[Podcast] Jordan Rosenfeld on Strategies for Creating a Page Turner in NonfictionJan 16, 2024
Do you remember the last book you put down and never picked up?
Do you remember why you gave up on it?
The most likely reason is that the narrative failed to engage you. It was probably boring. Bland. Lacked depth. You had no reason to turn to the next page, much less finish the book.
Ultimately, the book—whether it was a novel, memoir, or informative how-to—lacked suspense.
Now, you’re probably thinking, What does suspense have to do with nonfiction?
It’s not an uncommon question. And yet, according to Jordan Rosenfeld, author of How to Write a Page Turner, A Writer’s Guide to Persistence and other books, suspense is key to writing an engaging nonfiction book.
Before we jump into the strategies for creating a page turner in nonfiction, let’s start by contextualizing suspense in nonfiction writing.

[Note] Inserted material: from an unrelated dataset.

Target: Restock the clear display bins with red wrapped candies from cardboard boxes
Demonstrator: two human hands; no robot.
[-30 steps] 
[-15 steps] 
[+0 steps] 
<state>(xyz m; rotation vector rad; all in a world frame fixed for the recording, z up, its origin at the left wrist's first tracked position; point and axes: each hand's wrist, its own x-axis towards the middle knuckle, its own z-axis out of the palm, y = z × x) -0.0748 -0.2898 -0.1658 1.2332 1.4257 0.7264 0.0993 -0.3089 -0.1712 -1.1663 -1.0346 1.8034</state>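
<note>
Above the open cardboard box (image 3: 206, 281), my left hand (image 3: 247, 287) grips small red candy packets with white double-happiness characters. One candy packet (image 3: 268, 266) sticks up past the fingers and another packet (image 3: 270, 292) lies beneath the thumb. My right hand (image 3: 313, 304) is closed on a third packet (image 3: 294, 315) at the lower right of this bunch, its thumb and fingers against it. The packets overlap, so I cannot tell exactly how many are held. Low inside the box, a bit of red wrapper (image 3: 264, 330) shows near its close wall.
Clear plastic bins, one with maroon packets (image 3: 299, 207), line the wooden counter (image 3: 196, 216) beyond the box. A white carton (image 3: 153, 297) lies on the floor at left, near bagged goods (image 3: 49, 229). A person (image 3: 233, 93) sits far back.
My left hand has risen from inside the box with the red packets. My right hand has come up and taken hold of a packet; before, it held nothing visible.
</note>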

What Is Suspense in Nonfiction Writing?
Lots of nonfiction writers struggle to contextualize suspense in their writing. Suspense is a genre for both movies and fiction. Think about car chases, murder mysteries, ticking bombs, etc.
Suspense is typically equated to fiction writing. And fiction writing only. But it’s equally important in nonfiction. After all, it’s the storytelling technique that keeps your reader invested in your book from the first page to the last.
What is suspense in nonfiction writing?
In nonfiction writing, suspense happens when a reader doesn’t know what’s going to happen next.
Still sounds complicated?
Let’s break suspense down into four categories.
The Four Strategies for Creating a Page Turner in Nonfiction
Conflict. The most obvious way to introduce suspense in your writing is through conflict.
In nonfiction writing, conflict exists in the counterarguments that challenge your prevailing idea. This creates unrest in the reader as they struggle to determine who to believe: you or the opposing point of view.
Withholding Information. Withholding information is the easiest way to create suspense in a nonfiction book. Simply put, you, the writer, withhold important information, slowly but steadily revealing it throughout the entirety of your book.
One way to do this, according to Jordan, is to end each chapter with an “offer.” The offer should provide a new insight or tip, but the reader has to read the next chapter in order to receive the new information.
Leaving each chapter unfulfilled keeps your reader invested in your book from beginning to end.
Uncertainty. Similar to withholding information, you can create suspense by leaving the reader in the “unknown.”
Introduce a prominent argument, piece of evidence, or unanswered question in the first chapter. Here’s the catch. Don’t return to it until the end of the book. The information will sit in the back of your reader’s head and urge them to keep reading to find the answer.
Uncompleted Story. The simplest way to create suspense within a chapter, or multiple chapters, is to start a story early and then finish it later.
For example, you can start your chapter with a story, but once you reach its defining moment, you set the story aside and focus on your lesson. At the end of the chapter, or in the next chapter, you return to the story. (Be sure to connect the story’s ending to the findings you provided in the chapter!)
This tactic keeps your reader invested, but also allows them to apply the information they’re learning to an example.
The absence of suspense in nonfiction books can lead to disengaged readers and abandoned books. As you work on your manuscript, practice these strategies for creating a page turner in nonfiction. It won’t be one that ends up in the “donate pile.”